[Exercise objective] Exclude images; transcribe the rest of the data exactly.

- Opening Delimiter -

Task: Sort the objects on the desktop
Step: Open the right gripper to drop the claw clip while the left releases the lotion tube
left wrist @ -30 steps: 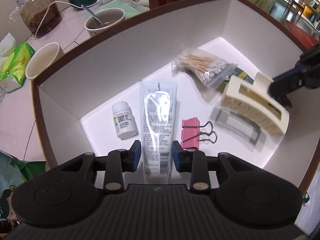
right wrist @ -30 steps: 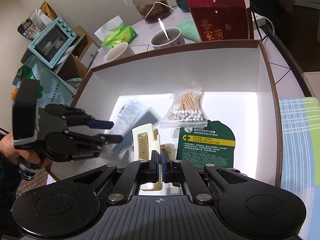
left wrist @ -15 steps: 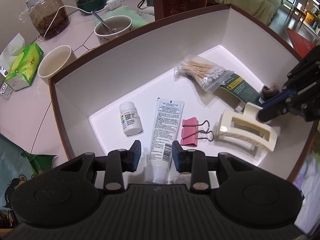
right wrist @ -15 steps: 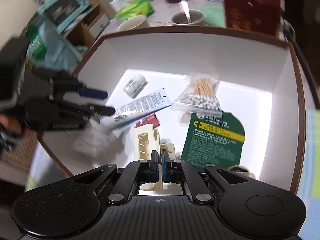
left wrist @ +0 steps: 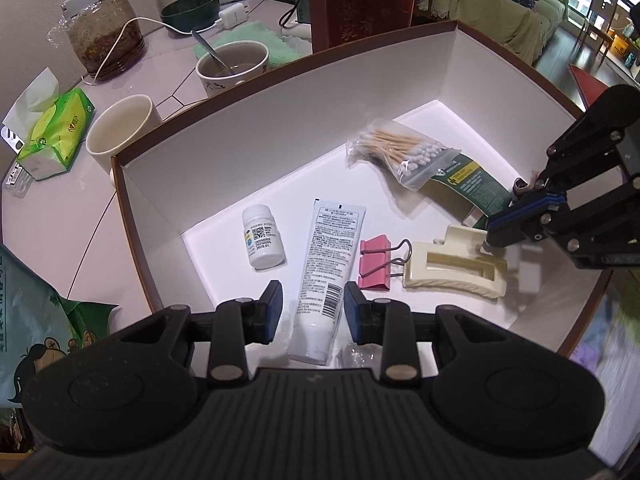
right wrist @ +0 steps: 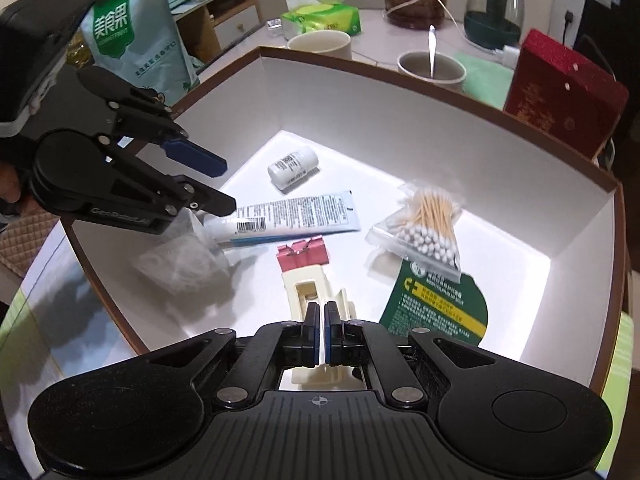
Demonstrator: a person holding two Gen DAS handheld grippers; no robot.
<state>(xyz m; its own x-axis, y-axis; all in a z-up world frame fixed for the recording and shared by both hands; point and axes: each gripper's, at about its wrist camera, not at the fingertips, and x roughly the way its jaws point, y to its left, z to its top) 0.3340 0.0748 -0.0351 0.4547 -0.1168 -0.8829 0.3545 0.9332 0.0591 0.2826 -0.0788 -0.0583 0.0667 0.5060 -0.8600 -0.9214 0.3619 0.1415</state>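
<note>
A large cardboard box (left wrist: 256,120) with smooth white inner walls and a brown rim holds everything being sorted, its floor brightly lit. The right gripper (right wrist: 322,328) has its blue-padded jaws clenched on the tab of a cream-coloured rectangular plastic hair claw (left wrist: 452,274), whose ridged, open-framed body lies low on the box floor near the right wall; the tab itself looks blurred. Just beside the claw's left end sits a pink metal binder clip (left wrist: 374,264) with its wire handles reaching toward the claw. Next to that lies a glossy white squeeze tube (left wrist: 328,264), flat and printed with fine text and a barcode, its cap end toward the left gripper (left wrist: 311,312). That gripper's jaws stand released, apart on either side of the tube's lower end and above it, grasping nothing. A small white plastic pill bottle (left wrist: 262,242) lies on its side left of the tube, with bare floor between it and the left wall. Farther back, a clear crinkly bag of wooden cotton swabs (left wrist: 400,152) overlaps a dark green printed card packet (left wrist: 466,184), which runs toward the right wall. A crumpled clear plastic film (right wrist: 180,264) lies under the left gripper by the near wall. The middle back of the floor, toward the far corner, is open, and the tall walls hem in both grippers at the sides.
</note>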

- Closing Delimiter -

[Answer to the problem]
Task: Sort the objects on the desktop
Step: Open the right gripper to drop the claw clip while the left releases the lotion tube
left wrist @ -30 steps: 
right wrist @ -30 steps: 
left wrist @ -15 steps: 
right wrist @ -15 steps: 
left wrist @ +0 steps: 
right wrist @ +0 steps: 
Demonstrator: a person holding two Gen DAS handheld grippers; no robot.
<state>(xyz m; its own x-axis, y-axis; all in a z-up world frame fixed for the recording and shared by both hands; point and axes: each gripper's, at about its wrist camera, not at the fingertips, and x roughly the way its jaws point, y to its left, z to its top) 0.3340 0.0748 -0.0351 0.4547 -0.1168 -0.8829 0.3545 0.9332 0.0591 0.2826 -0.0788 -0.0583 0.0667 0.5060 -0.8600 -0.9214 0.3619 0.1415</state>
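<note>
A large cardboard box (left wrist: 256,120) with smooth white inner walls and a brown rim holds everything being sorted, its floor brightly lit. The right gripper (right wrist: 322,328) has its blue-padded jaws clenched on the tab of a cream-coloured rectangular plastic hair claw (left wrist: 452,274), whose ridged, open-framed body lies low on the box floor near the right wall; the tab itself looks blurred. Just beside the claw's left end sits a pink metal binder clip (left wrist: 374,264) with its wire handles reaching toward the claw. Next to that lies a glossy white squeeze tube (left wrist: 328,264), flat and printed with fine text and a barcode, its cap end toward the left gripper (left wrist: 311,312). That gripper's jaws stand released, apart on either side of the tube's lower end and above it, grasping nothing. A small white plastic pill bottle (left wrist: 262,242) lies on its side left of the tube, with bare floor between it and the left wall. Farther back, a clear crinkly bag of wooden cotton swabs (left wrist: 400,152) overlaps a dark green printed card packet (left wrist: 466,184), which runs toward the right wall. A crumpled clear plastic film (right wrist: 180,264) lies under the left gripper by the near wall. The middle back of the floor, toward the far corner, is open, and the tall walls hem in both grippers at the sides.
</note>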

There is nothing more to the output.